All the excitement over a new* Expensive Toy* and then nothing. Like buying a DJI drone that doesnt have batteries.

All Customers are *NOT* lawn professionals that have battery chargers laying around.


----------



## Ware

Tellycoleman said:


> WHERE IS THE BATTERY CHARGER!!


Yeah, that kinda irked me too. My best guess is they don't include one because half of their customers probably opt for the truck charger.

​
I wired in a Battery Tender Junior to charge mine. I leave it hooked up when not in use. The only reason I wasn't more upset is it was quite a bit cheaper than the one Gregson-Clark offers.

I can take a photo of the connection when I get home this afternoon.


----------



## Tellycoleman

I just got back from Walmart where I got the exact same item that you suggested for 1/3 of the price however it is a bad business model because I would have spent $60 and ordered it with the sprayer if I would have known it wasn't included.
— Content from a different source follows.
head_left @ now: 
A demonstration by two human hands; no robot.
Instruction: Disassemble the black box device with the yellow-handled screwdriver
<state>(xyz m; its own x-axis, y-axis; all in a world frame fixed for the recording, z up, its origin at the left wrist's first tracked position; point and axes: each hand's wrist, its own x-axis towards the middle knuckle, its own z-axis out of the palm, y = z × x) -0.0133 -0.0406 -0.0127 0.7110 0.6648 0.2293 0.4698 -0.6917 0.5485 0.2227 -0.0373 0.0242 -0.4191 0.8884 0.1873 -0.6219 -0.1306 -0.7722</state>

Being a small company they lost that money and revenue.


----------



## Ware

Here is a photo of how I connected the Battery Tender. I used ring terminals to permanently connect the harness to the battery terminals. The Battery Tender quick connect plug is circled.


----------



## Tellycoleman

Nice
I was actually doing this when your post came up
Thanks again.


----------



## Tellycoleman

Also Just got off the phone with Zack from Gregson - Clark. I was doing an unboxing video when I realized the product didn't have a charger. I stopped and reached out to the company on Facebook. Very quick customer response time Zack actually called me.
I brought up my concerns and he listened to them. Zack did mention that the charger is listed as an accessory. 
My thoughts were that they were available in case you lost the original like a parts list.
I brought up that being a homeowner I would have bought a charger from him if I knew it wasn't included. Without the product manual I would not have known the voltage or amperage required to charge the battery and it would have been an easy $60 for anyone to spend and not have to worry about it.
He said thank you for sharing my concerns
Exchanged pleasantries
Call ended


----------



## Movingshrub

Ware said:


> These nozzle bodies can actually be shut off, so I can technically run 1-4 nozzles with this setup.
> 
> Folds up neat:


@Ware, if you don't mind - how does the folding feature work? Both in terms of securing locked out and collapsed.


----------



## Ware

Movingshrub said:


> Ware, if you don't mind - how does the folding feature work? Both in terms of securing locked out and collapsed.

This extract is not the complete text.